* Problem details *
Copy out the entire listing word for word.

* Data extracts *
——————————

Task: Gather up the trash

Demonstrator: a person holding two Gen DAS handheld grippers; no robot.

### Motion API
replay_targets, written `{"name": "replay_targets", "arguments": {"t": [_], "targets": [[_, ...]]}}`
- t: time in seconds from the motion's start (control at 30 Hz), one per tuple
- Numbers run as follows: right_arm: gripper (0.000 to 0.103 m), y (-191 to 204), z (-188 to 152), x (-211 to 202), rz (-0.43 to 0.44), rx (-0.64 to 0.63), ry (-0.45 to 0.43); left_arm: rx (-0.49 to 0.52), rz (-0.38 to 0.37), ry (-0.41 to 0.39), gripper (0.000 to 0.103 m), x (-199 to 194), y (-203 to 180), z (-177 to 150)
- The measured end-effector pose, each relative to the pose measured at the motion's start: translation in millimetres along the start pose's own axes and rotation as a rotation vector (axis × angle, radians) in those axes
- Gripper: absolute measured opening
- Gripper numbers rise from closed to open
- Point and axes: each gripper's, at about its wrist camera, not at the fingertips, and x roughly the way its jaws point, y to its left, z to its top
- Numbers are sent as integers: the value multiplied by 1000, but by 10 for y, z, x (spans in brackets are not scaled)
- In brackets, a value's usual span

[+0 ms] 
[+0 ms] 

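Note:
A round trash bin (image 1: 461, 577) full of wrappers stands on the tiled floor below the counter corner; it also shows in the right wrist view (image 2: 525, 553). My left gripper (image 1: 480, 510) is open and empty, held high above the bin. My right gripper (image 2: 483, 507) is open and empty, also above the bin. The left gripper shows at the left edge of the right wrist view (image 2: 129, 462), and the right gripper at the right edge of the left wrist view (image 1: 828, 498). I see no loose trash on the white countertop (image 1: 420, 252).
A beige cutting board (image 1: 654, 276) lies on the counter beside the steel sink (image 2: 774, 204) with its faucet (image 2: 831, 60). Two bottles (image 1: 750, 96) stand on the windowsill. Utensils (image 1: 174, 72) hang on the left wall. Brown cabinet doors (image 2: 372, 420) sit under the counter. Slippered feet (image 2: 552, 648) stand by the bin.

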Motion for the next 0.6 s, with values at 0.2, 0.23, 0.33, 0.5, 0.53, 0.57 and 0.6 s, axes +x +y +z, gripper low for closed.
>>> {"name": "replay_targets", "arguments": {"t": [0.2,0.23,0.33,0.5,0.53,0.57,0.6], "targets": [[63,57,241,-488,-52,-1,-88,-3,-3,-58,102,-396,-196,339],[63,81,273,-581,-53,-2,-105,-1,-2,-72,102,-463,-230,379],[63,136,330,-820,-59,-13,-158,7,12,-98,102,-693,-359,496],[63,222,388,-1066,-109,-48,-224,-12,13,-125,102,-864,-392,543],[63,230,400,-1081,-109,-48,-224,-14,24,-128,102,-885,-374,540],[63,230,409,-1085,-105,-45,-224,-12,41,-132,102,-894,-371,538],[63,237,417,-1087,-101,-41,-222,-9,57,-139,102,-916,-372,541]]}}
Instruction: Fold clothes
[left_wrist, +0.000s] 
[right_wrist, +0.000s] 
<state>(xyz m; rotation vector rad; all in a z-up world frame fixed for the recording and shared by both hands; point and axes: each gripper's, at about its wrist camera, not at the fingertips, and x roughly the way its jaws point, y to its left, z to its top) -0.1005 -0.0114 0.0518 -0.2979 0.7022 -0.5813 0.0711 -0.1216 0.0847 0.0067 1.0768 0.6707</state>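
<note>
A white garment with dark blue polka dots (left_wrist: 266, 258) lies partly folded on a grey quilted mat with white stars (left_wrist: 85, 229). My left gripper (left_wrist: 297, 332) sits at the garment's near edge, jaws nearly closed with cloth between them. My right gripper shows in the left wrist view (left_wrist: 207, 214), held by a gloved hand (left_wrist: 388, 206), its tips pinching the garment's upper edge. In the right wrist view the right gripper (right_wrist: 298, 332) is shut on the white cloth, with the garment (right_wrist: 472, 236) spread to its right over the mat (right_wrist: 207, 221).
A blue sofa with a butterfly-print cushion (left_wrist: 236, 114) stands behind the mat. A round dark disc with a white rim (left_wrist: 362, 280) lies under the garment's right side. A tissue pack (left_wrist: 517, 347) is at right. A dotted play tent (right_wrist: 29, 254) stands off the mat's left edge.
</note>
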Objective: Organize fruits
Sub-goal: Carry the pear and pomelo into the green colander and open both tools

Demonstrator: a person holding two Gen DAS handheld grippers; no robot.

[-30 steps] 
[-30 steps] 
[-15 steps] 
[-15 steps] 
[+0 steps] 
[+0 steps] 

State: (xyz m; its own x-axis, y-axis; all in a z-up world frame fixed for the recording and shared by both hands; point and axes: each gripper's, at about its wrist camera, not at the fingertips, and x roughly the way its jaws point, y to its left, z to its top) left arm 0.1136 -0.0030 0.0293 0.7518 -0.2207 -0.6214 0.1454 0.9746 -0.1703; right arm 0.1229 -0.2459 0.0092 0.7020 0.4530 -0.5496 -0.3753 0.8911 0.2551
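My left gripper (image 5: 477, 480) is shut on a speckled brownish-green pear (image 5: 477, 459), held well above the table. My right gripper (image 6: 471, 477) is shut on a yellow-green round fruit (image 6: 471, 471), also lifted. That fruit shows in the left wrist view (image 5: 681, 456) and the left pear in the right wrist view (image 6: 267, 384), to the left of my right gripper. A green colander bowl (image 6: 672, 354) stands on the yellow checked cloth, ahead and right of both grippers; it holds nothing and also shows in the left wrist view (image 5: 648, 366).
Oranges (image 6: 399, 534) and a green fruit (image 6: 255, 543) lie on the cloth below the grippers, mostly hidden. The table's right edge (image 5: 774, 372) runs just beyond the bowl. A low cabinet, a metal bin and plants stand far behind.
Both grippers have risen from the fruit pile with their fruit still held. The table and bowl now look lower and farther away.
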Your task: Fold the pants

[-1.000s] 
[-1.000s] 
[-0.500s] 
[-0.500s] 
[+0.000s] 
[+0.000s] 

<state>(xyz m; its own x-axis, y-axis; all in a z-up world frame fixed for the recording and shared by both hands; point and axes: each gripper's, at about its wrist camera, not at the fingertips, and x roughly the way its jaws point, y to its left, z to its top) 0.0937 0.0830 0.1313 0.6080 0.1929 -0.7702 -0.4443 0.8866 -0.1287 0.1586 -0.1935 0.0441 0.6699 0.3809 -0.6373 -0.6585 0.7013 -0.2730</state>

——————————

* Answer area *
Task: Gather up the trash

Demonstrator: a person holding two Gen DAS handheld grippers; no robot.

### Motion API
replay_targets, written `{"name": "replay_targets", "arguments": {"t": [_], "targets": [[_, ...]]}}`
- t: time in seconds from the motion's start (control at 30 Hz), one per tuple
- Numbers run as follows: right_arm: gripper (0.000 to 0.103 m), y (-191 to 204), z (-188 to 152), x (-211 to 202), rz (-0.43 to 0.44), rx (-0.64 to 0.63), ry (-0.45 to 0.43); left_arm: rx (-0.49 to 0.52), rz (-0.38 to 0.37), ry (-0.41 to 0.39), gripper (0.000 to 0.103 m), x (-199 to 194), y (-203 to 180), z (-177 to 150)
- The measured end-effector pose, each relative to the pose measured at the motion's start: translation in millimetres along the start pose's own axes and rotation as a rotation vector (axis × angle, radians) in those axes
- Gripper: absolute measured opening
- Gripper numbers rise from closed to open
- Point and axes: each gripper's, at about its wrist camera, not at the fingertips, and x roughly the way its jaws point, y to its left, z to its top
- Numbers are sent as integers: the value multiplied by 1000, but by 10 for y, z, x (spans in brackets are not scaled)
- In brackets, a value's usual span

[+0 ms] 
[+0 ms] 

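Note:
A round trash bin (image 1: 461, 577) full of wrappers stands on the tiled floor below the counter corner; it also shows in the right wrist view (image 2: 525, 553). My left gripper (image 1: 480, 510) is open and empty, held high above the bin. My right gripper (image 2: 483, 507) is open and empty, also above the bin. The left gripper shows at the left edge of the right wrist view (image 2: 129, 462), and the right gripper at the right edge of the left wrist view (image 1: 828, 498). I see no loose trash on the white countertop (image 1: 420, 252).
A beige cutting board (image 1: 654, 276) lies on the counter beside the steel sink (image 2: 774, 204) with its faucet (image 2: 831, 60). Two bottles (image 1: 750, 96) stand on the windowsill. Utensils (image 1: 174, 72) hang on the left wall. Brown cabinet doors (image 2: 372, 420) sit under the counter. Slippered feet (image 2: 552, 648) stand by the bin.
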
Motion for the next 0.6 s, with values at 0.2, 0.23, 0.33, 0.5, 0.53, 0.57 and 0.6 s, axes +x +y +z, gripper low for closed.
>>> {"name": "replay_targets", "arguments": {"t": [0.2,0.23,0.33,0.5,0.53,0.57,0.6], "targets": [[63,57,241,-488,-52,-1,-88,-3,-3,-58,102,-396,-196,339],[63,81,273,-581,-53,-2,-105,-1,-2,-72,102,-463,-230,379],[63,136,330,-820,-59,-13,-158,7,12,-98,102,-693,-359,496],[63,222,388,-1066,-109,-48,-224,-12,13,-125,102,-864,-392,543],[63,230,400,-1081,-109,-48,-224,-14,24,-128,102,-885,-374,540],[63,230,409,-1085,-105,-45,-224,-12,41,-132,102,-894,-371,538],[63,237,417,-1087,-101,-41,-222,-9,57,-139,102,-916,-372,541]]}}
Instruction: Fold clothes
[left_wrist, +0.000s] 
[right_wrist, +0.000s] 
<state>(xyz m; rotation vector rad; all in a z-up world frame fixed for the recording and shared by both hands; point and axes: each gripper's, at about its wrist camera, not at the fingertips, and x roughly the way its jaws point, y to its left, z to its top) -0.1005 -0.0114 0.0518 -0.2979 0.7022 -0.5813 0.0711 -0.1216 0.0847 0.0067 1.0768 0.6707</state>
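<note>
A white garment with dark blue polka dots (left_wrist: 266, 258) lies partly folded on a grey quilted mat with white stars (left_wrist: 85, 229). My left gripper (left_wrist: 297, 332) sits at the garment's near edge, jaws nearly closed with cloth between them. My right gripper shows in the left wrist view (left_wrist: 207, 214), held by a gloved hand (left_wrist: 388, 206), its tips pinching the garment's upper edge. In the right wrist view the right gripper (right_wrist: 298, 332) is shut on the white cloth, with the garment (right_wrist: 472, 236) spread to its right over the mat (right_wrist: 207, 221).
A blue sofa with a butterfly-print cushion (left_wrist: 236, 114) stands behind the mat. A round dark disc with a white rim (left_wrist: 362, 280) lies under the garment's right side. A tissue pack (left_wrist: 517, 347) is at right. A dotted play tent (right_wrist: 29, 254) stands off the mat's left edge.
</note>
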Objective: Organize fruits
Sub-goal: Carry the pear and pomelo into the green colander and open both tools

Demonstrator: a person holding two Gen DAS handheld grippers; no robot.

[-30 steps] 
[-30 steps] 
[-15 steps] 
[-15 steps] 
[+0 steps] 
[+0 steps] 

State: (xyz m; its own x-axis, y-axis; all in a z-up world frame fixed for the recording and shared by both hands; point and axes: each gripper's, at about its wrist camera, not at the fingertips, and x roughly the way its jaws point, y to its left, z to its top) left arm 0.1136 -0.0030 0.0293 0.7518 -0.2207 -0.6214 0.1454 0.9746 -0.1703; right arm 0.1229 -0.2459 0.0092 0.7020 0.4530 -0.5496 -0.3753 0.8911 0.2551
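My left gripper (image 5: 477, 480) is shut on a speckled brownish-green pear (image 5: 477, 459), held well above the table. My right gripper (image 6: 471, 477) is shut on a yellow-green round fruit (image 6: 471, 471), also lifted. That fruit shows in the left wrist view (image 5: 681, 456) and the left pear in the right wrist view (image 6: 267, 384), to the left of my right gripper. A green colander bowl (image 6: 672, 354) stands on the yellow checked cloth, ahead and right of both grippers; it holds nothing and also shows in the left wrist view (image 5: 648, 366).
Oranges (image 6: 399, 534) and a green fruit (image 6: 255, 543) lie on the cloth below the grippers, mostly hidden. The table's right edge (image 5: 774, 372) runs just beyond the bowl. A low cabinet, a metal bin and plants stand far behind.
Both grippers have risen from the fruit pile with their fruit still held. The table and bowl now look lower and farther away.
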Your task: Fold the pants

[-1.000s] 
[-1.000s] 
[-0.500s] 
[-0.500s] 
[+0.000s] 
[+0.000s] 

<state>(xyz m; its own x-axis, y-axis; all in a z-up world frame fixed for the recording and shared by both hands; point and axes: each gripper's, at about its wrist camera, not at the fingertips, and x roughly the way its jaws point, y to its left, z to its top) 0.0937 0.0830 0.1313 0.6080 0.1929 -0.7702 -0.4443 0.8866 -0.1287 0.1586 -0.1935 0.0441 0.6699 0.3809 -0.6373 -0.6585 0.7013 -0.2730</state>

The output requires no further additions.